(Data for analysis begins)
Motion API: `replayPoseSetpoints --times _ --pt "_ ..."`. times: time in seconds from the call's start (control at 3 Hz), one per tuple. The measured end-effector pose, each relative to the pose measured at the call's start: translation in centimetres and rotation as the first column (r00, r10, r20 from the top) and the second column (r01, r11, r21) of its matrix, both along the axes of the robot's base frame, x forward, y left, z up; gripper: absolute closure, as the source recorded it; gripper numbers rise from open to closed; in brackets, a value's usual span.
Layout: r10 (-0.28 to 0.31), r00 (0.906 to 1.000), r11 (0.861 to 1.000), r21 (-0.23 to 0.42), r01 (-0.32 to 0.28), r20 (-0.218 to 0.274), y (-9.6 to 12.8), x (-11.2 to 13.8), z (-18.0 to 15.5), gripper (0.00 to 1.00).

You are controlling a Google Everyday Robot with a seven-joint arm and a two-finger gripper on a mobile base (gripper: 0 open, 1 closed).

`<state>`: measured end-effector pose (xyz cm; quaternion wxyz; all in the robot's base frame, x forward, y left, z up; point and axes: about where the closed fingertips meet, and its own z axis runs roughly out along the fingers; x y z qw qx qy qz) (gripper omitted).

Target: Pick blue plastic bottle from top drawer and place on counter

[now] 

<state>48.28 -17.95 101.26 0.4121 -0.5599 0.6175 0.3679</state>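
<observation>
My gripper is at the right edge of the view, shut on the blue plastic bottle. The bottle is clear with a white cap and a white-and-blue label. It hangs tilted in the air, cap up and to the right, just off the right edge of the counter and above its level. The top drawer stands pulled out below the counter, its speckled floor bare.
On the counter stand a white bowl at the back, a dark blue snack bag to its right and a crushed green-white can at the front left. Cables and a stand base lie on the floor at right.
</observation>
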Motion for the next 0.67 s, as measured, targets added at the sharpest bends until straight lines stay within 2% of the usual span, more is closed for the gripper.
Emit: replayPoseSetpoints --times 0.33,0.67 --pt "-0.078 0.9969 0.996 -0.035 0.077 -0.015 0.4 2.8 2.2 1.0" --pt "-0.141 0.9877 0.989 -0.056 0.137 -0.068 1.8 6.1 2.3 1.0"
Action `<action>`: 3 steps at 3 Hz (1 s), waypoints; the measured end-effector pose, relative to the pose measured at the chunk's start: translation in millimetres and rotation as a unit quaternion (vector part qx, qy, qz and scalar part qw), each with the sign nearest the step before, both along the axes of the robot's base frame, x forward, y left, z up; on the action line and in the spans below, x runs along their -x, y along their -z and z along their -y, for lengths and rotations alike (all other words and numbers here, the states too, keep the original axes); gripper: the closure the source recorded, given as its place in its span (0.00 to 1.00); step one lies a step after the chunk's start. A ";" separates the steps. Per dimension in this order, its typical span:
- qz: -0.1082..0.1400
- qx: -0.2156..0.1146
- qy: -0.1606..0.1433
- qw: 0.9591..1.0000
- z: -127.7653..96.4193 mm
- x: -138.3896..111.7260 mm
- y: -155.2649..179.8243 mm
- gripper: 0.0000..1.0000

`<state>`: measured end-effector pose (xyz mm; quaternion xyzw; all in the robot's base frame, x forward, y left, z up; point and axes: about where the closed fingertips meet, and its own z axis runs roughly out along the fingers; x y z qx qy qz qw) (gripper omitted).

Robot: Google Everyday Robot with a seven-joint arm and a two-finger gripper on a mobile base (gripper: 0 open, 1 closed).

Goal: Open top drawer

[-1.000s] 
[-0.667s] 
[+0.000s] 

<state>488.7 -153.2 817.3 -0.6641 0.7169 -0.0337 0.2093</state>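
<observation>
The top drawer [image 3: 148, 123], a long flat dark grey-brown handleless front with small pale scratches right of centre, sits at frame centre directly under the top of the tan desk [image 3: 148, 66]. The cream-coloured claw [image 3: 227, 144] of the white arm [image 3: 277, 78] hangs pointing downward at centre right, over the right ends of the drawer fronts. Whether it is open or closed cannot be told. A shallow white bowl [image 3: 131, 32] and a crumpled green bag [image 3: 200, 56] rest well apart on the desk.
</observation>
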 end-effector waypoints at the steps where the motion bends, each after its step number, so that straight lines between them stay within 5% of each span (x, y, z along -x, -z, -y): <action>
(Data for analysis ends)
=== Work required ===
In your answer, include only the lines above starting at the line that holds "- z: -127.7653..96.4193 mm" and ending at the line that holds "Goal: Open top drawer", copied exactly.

=== Answer area ===
- z: -127.7653..96.4193 mm
- x: -138.3896..111.7260 mm
- y: -155.2649..179.8243 mm
- gripper: 0.0000..1.0000

`<state>`: measured end-effector pose (xyz mm; quaternion xyzw; all in the robot's base frame, x forward, y left, z up; point and axes: about where the closed fingertips meet, and its own z axis runs roughly out along the fingers; x y z qx qy qz qw) (gripper omitted).

Robot: Google Everyday Robot with a seven-joint arm and a two-finger gripper on a mobile base (gripper: 0 open, 1 closed).

Goal: Open top drawer

What this exercise asked for has been supplied.